§ BRIEF
Set out exactly, line by line, the stretch of data below that begins at the line containing "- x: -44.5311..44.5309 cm" and ends at the line containing "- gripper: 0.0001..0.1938", with both ends kept.

§ COLLECTED MATERIAL
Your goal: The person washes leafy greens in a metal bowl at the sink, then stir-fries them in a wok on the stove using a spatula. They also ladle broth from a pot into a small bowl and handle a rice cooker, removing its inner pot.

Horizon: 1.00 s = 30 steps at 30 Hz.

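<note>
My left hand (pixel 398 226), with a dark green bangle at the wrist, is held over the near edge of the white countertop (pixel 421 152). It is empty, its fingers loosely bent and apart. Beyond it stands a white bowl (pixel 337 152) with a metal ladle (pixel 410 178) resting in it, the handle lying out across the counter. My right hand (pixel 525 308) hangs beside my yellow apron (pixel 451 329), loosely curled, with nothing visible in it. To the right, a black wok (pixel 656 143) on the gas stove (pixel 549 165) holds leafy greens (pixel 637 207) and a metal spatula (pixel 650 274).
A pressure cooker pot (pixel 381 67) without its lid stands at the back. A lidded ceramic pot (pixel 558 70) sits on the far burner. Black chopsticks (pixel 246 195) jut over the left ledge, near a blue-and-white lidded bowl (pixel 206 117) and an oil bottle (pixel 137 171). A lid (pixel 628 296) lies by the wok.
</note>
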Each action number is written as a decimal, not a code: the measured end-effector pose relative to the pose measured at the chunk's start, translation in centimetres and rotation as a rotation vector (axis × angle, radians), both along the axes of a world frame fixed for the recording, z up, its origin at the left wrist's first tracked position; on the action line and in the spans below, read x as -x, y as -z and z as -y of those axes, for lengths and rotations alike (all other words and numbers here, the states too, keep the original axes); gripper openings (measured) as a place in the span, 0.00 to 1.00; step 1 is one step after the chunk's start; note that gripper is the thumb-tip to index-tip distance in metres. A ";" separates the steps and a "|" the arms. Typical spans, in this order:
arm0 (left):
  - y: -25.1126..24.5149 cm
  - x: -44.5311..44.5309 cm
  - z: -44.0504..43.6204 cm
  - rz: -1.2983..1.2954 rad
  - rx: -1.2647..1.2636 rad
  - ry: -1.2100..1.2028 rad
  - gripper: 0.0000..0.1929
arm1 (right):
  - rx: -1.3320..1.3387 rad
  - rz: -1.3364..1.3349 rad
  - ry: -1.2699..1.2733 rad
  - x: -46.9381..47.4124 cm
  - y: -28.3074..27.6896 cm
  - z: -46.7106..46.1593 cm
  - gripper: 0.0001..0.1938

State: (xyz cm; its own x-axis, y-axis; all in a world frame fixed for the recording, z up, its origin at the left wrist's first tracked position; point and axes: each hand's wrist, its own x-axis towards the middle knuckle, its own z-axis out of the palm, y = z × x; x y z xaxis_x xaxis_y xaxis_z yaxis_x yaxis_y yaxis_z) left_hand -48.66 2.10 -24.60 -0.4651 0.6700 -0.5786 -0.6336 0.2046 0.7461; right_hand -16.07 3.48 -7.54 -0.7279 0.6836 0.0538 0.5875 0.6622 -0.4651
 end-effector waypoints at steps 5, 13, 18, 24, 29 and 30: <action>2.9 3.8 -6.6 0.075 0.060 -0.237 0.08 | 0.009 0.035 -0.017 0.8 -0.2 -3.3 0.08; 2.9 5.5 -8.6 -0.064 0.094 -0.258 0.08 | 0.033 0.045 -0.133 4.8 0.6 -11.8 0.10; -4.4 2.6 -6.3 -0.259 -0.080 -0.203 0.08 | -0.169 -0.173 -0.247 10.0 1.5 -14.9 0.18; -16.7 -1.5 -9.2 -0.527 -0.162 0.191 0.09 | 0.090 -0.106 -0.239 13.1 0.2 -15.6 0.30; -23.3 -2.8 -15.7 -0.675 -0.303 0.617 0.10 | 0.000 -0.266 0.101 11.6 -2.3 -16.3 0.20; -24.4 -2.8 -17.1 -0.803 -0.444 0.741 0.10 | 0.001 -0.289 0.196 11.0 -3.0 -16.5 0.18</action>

§ RESPONSE TO THE EXERCISE
  - x: -44.5311..44.5309 cm
  - z: -44.0504..43.6204 cm
  - rz: -1.2983..1.2954 rad
  - rx: -1.2647..1.2636 rad
  - ry: -1.2100..1.2028 rad
  - gripper: 0.0000..0.1929
arm1 (right):
  - rx: -1.3320..1.3387 rad
  - rz: -1.3364..1.3349 rad
  - ry: -1.2699..1.2733 rad
  - x: -46.9381..47.4124 cm
  - y: -28.3074..27.6896 cm
  - z: -46.7106..46.1593 cm
  - gripper: 0.0001..0.1938

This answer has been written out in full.